I lost a baby while breastfeeding my first, so we weaned and then got pregnant with this one. I had very low progesterone with the loss greensad.gif On an intellectual level, I knew it probably did not cause the m/c, but I was having a hard time with it, and even BFing once per day was affecting my fertility and after the loss, I really wanted to get pregnant again right away.

I would also be much more reassured by an u/s showing growth than by HCG levels, which can vary so widely.

This study calls 100+ bpm "normal" at 6.3 weeks or less and 90-99 "borderline" (under 90 is "slow").
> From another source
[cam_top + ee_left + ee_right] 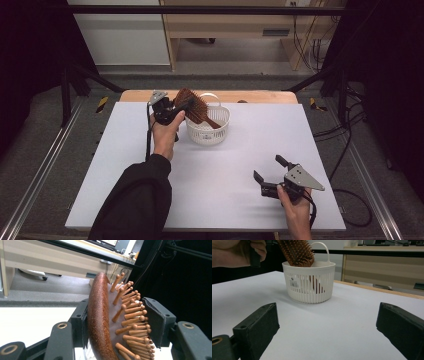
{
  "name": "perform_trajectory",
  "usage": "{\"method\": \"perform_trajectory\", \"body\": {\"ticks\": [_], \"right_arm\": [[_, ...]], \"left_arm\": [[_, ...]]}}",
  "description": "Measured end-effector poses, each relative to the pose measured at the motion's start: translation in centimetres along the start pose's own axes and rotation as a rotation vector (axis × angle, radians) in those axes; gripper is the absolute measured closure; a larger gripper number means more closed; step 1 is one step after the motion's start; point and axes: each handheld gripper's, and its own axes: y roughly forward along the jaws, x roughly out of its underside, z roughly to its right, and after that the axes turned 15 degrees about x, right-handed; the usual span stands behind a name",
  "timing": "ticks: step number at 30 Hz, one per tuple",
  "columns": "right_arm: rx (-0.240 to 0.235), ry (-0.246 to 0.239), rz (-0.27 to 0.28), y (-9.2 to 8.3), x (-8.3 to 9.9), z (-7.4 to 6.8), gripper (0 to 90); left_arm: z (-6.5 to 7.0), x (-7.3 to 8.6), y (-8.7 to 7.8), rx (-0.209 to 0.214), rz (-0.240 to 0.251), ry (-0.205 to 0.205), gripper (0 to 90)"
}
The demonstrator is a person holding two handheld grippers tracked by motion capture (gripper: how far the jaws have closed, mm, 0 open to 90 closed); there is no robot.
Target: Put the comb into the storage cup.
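A brown wooden hairbrush (192, 106) leans in a small white slotted basket (207, 134) at the far middle of the white tabletop, handle down inside and head sticking out to the upper left. My left gripper (181, 107) is shut on the brush head. In the left gripper view one pad lies against the hairbrush's (100, 320) smooth back and the other against the bristle tips, with my left gripper (117, 315) tilted. My right gripper (267, 167) rests open and empty near the front right. In its own view my right gripper (327, 322) faces the basket (309, 287) and the hairbrush (297, 252).
The white tabletop (225, 200) has bare room between the basket and my right gripper. A wooden strip (260, 96) runs along the far edge. Beyond it stand a wooden desk (225, 25) and cables on the floor. Black frame rails flank the table.
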Motion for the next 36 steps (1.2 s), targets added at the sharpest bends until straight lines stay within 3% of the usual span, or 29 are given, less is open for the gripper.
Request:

For the "borderline" HB, the risk of m/c was about 17% -- so that's no where near as bad as the 50/50 shot your dr was saying.
post #19 of 19
Thread Starter 

I am so sorry to hear about your loss and glad that you had a successful pregnancy :) My midwife did an unofficial ultrasound (my goal was to have max one ultrasound with this pregnancy, definitely not going as planned!) at my appointment last week and she said the baby's heart beat is good which was a relief!  She put me on progesterone and said between the a strong heartbeat and the extra progesterone, my risks should be the same as a normal pregnancy but obviously there's still a risk until 12 weeks.  I am just taking it day by day for now.  I did wean my son last Monday and he's taking it very well, we cuddle now.  I am glad that I was able to nurse him for as long as I did even though I didn't do it for as long as he might have wanted me to.

 

I am convinced the doctor at my first ultrasound had no idea what he was talking about and feel horrible for his patients that have to go through test after test in most cases for no reason.  Given that he's a "high risk" doctor speaks for itself. Unfortunately once you get a diagnosis like that from a bad doctor, other doctors don't want to speak against him or disagree with him in case something bad does happen. 

 

I am glad though that I am taking the progesterone supplements, it just makes me feel better even if doesn't actually do anything!